I grandi però del regno d'Italia non poco disgustati della condotta degli ultimi due Ottoni, vollero alla morte del III ritentare la prova di scuotere il giogo della Germania eleggendo in re d'Italia un principe della propria nazione. Si accordarono quindi un buon numero di essi di porre il diadema sul capo di Ardoino marchese d'Ivrea, incoronato solo ventiquattro giorni, dopo la morte di Ottone III in Pavia (1002). Ma sia che la condotta pure di questo non sia stata da poi tale, quale doveva o si credeva dovesse essere, sia che l'ambizione de'principi non fosse da lui appagata, ovvero anche che essi stessi, principalmente i Vescovi e gli abati, sieno stati lesi da lui nei propri diritti1, certa cosa è che la discordia entrò in mezzo a loro, e molti di essi si buttarono a parteggiar per Arrigo, re di Germania, e ad esortarlo a scendere in Italia. E vi scese egli di fatto nel 1004 e vi fu anche tosto incoronato re in Pavia.

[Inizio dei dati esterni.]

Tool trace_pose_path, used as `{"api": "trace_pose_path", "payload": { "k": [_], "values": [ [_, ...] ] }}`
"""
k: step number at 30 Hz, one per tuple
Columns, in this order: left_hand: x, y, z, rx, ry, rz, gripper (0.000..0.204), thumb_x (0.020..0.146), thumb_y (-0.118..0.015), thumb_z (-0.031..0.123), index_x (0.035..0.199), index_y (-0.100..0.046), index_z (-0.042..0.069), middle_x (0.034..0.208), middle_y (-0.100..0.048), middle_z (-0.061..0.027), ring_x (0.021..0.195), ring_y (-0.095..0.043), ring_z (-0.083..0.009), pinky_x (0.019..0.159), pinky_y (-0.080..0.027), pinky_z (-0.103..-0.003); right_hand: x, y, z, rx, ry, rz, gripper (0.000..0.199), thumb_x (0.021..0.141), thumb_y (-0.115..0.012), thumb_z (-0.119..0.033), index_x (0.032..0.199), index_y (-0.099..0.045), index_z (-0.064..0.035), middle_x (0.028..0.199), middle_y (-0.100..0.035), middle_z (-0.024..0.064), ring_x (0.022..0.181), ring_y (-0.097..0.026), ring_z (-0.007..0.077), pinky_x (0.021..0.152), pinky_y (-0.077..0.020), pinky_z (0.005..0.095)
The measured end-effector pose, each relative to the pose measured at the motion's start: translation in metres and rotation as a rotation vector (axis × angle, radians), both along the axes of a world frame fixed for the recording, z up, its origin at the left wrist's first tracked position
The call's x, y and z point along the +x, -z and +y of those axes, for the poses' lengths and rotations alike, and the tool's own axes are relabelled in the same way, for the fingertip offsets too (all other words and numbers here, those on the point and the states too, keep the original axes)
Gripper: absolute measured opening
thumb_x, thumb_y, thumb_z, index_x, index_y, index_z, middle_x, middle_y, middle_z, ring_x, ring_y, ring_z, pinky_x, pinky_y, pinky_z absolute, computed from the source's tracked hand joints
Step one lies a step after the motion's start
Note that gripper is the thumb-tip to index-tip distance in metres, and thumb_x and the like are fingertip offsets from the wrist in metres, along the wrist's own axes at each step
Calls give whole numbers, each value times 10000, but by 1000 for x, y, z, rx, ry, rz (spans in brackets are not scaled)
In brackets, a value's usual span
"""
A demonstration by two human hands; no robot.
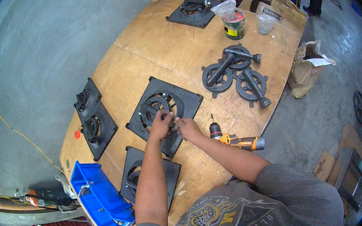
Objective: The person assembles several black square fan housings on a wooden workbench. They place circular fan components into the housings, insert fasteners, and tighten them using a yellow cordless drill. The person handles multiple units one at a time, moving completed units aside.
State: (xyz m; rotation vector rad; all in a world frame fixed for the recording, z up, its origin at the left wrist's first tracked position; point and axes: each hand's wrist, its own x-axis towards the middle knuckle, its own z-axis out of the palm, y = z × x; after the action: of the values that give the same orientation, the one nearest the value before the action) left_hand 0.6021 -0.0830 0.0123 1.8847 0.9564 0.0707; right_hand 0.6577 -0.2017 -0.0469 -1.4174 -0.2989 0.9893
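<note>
A black square metal plate [192, 101] with a round opening lies at the middle of the wooden table. In its opening sits a black ring-shaped burner [162, 101] with a tube. Over the plate's near side, my left hand [161, 125] has its fingers closed in a pinch. My right hand [186, 128] meets it there, fingertips also pinched together. Between the two sets of fingertips is something small, mostly hidden and too small to name. To the right of my right forearm lies an orange and black cordless drill [239, 142].
Three loose ring burners [217, 78] with tubes lie on the right. More plates stand around: one far [187, 20], a double one left [106, 132], one near [167, 178]. Blue bins [92, 189] line the left edge. A jar [235, 28] and a plastic cup [265, 25] stand far right.
</note>
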Motion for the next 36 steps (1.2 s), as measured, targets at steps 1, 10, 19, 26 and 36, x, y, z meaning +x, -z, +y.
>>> {"api": "trace_pose_path", "payload": {
  "k": [1,10,19,26,36],
  "values": [
    [0,1,1,-3,1,-1,236,935,-610,254,1042,-574,46,966,-657,-84,889,-593,-176,816,-470,-330,1,0,0,19,-19,94,455,987,-471,-404,793,-604,-14,638,-595,81,527,-570,210,511,-457,353],
    [-1,-9,-5,-62,-28,-25,286,915,-642,283,1056,-575,43,940,-652,-95,847,-595,-172,773,-484,-330,3,-2,-12,-96,-5,-730,410,956,-516,-372,830,-600,10,741,-631,207,742,-639,394,661,-492,485],
    [0,-11,-6,48,6,37,331,910,-640,342,1083,-585,65,975,-657,-97,899,-594,-184,827,-468,-344,3,25,9,-49,-56,-112,391,949,-526,-361,872,-636,6,858,-652,237,825,-629,429,731,-476,482],
    [-4,-10,-6,-54,-41,-4,301,922,-631,316,1060,-586,52,940,-637,-74,876,-576,-170,811,-462,-323,0,-13,-11,-108,-33,-659,269,899,-605,-274,947,-622,-10,867,-656,225,833,-637,410,731,-493,491],
    [-3,2,-1,-76,-28,-46,272,935,-618,290,1040,-580,42,928,-627,-63,865,-570,-159,788,-462,-309,7,-26,-20,-168,-102,-956,208,866,-621,-201,973,-569,-30,920,-643,189,843,-635,395,722,-510,488]
  ]
}}
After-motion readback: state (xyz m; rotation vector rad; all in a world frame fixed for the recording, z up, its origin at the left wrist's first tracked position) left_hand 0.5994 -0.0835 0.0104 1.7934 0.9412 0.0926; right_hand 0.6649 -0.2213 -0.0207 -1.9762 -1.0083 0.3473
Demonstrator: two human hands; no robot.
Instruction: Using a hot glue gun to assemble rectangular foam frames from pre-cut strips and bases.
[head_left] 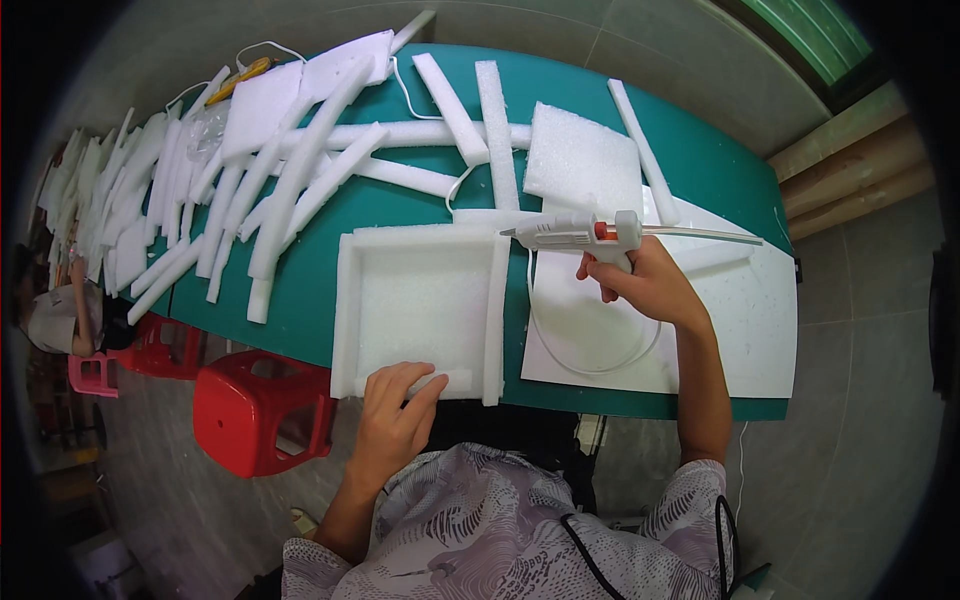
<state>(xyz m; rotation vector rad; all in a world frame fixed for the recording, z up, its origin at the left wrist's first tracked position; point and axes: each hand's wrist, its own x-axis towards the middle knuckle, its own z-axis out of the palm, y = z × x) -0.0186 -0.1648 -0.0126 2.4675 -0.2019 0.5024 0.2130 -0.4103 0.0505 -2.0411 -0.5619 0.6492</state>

Ardoino privato per tal maniera del trono non si perdette però d'animo, e colta l'occasione, che Arrigo erasene tornato in Germania, uscì in campo di nuovo e riprese il suo regno col favore in parte di quei medesimi principi, che avevano la-

  1. Ho già incidentemente altrove accennato ciò che Ardoino fece soffrire tra gli altri al Vescovo di Novara, e il modo, col quale fu questi ricompensato della sua fedeltà dall'Imperatore Arrigo (V. pag. 194 e segg.).